### Work order
Once the line holding "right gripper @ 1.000" is found, output it and all remaining lines of the data exactly, with every picture left out.

### Data block
----------

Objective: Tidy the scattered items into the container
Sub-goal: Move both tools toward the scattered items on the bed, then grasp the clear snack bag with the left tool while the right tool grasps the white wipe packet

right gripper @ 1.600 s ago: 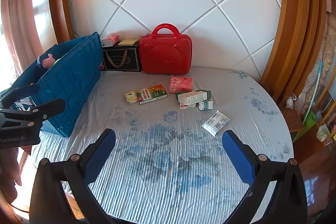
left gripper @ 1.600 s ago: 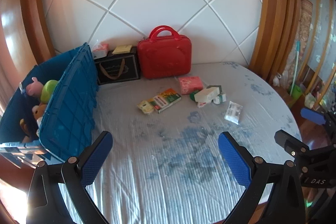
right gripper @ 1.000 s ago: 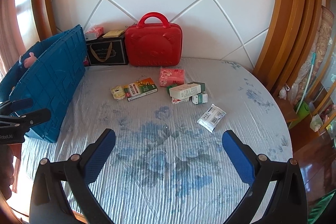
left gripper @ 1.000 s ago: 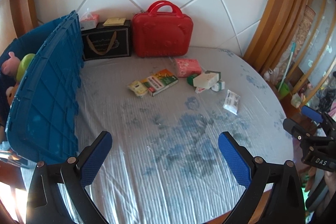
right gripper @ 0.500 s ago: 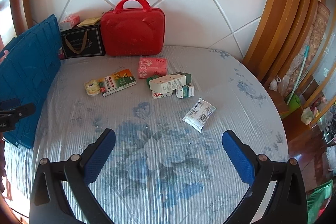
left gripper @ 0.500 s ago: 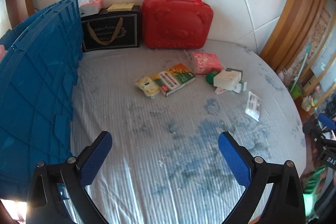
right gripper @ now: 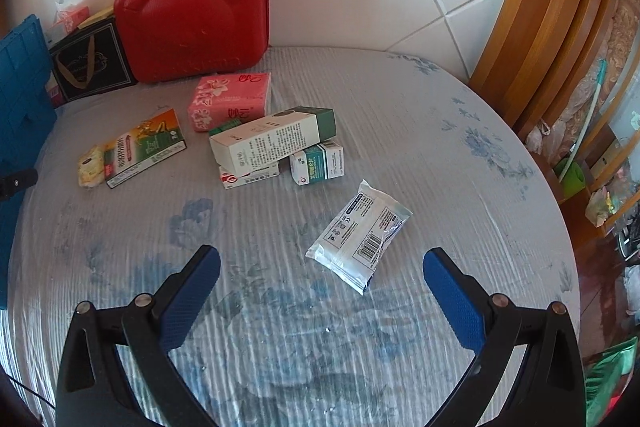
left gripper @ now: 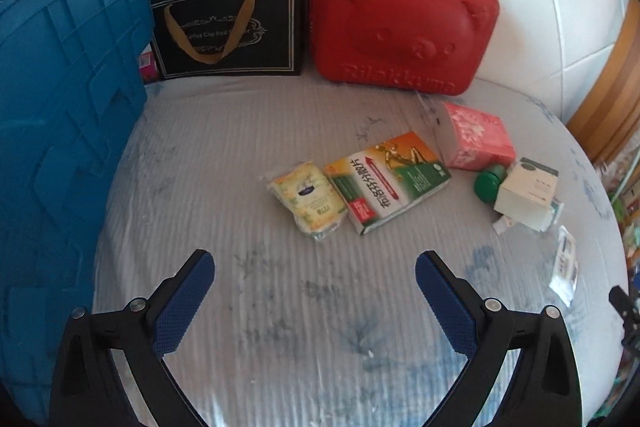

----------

### Answer box
right gripper @ 1.000 s ago: 
left gripper @ 1.000 s ago: 
right gripper @ 0.500 s ago: 
left gripper @ 0.500 s ago: 
right gripper @ now: 
left gripper @ now: 

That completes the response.